THANK YOU to Drs Prodanović, Nguyen, and Johnston for an informative webinar. You can watch the webinar recording and download the presentation slides by using the links below:
Join CPGE for a free webinar for a discussion on the latest developments in subsurface foam applications. Dr. Nguyen will present his current research on advanced gas and chemical enhanced oil recovery methods in hydrocarbon formations with low permeability under hassle conditions (i.e. high salinity and high temperature), thermal and solvent based recovery of heavy oil and oil shale, improved production of unconventional resources, and engineering of complex fluids (foam, emulsion, polymer gel, nanoparticle dispersion) for near wellbore conformance and far-field fluid mobility control. Dr. Maša Prodanović and Dr. Keith Johnston will discuss the recent advances in foam subsurface applications. Please contact Krystal Boulanger at firstname.lastname@example.org for more information.
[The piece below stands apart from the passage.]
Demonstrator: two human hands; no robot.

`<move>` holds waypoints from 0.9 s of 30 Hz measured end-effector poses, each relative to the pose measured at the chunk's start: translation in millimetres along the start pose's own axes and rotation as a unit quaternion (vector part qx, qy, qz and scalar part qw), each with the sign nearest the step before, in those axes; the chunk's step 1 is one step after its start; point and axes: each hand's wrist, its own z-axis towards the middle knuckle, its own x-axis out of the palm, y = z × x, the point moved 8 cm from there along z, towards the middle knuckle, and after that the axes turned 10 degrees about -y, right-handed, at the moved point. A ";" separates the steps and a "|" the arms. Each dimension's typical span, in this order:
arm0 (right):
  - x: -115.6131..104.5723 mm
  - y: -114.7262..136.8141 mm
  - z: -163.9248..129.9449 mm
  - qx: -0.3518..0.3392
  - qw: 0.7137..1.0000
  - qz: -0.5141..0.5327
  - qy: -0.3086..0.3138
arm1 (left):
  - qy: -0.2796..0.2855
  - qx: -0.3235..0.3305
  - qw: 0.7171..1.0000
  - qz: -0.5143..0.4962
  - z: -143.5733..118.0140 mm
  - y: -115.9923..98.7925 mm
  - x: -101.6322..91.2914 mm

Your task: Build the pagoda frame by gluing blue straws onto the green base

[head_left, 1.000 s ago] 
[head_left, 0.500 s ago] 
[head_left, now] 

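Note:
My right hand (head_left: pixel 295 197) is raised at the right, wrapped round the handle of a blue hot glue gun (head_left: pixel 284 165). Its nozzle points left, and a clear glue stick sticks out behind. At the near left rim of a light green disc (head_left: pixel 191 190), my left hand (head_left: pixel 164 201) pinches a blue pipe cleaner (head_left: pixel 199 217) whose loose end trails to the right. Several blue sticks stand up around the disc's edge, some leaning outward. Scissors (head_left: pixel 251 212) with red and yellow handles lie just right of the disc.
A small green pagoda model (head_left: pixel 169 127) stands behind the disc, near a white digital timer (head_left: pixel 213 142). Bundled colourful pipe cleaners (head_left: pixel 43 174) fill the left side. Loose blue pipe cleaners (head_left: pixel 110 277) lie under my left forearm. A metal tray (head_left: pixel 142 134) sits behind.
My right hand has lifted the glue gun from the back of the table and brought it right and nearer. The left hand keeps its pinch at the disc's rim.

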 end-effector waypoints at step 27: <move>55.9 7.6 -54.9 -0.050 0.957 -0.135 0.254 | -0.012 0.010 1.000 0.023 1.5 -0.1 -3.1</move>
*registration is only mandatory for those seeking CEUs. A link to the webinar will be on the CPGE website on the morning of May 12th.
"Foam in Enhanced Oil Recovery applications" – Quoc Nguyen
CO2 flooding is one of the most important methods for enhancing oil recovery (EOR). The number of CO2 injection projects, particularly for carbonate reservoirs, has continuously increased with the importance of CO2 capture, storage and utilization. However, an unfavorable mobility ratio, reservoir heterogeneity and gravity segregation can reduce the macroscopic sweep efficiency. In-situ foaming of injected CO2 is the mobility control technique that has been successfully applied in oil reservoirs to improve sweep efficiency. A dispersion of CO2 into a surfactant solution has an apparent viscosity several orders of magnitude greater than the viscosity of either phase in the dispersion. In addition, substantial gas trapping in foam can further reduce gas relative permeability as a unique rheological characteristic of dispersed flow in porous media.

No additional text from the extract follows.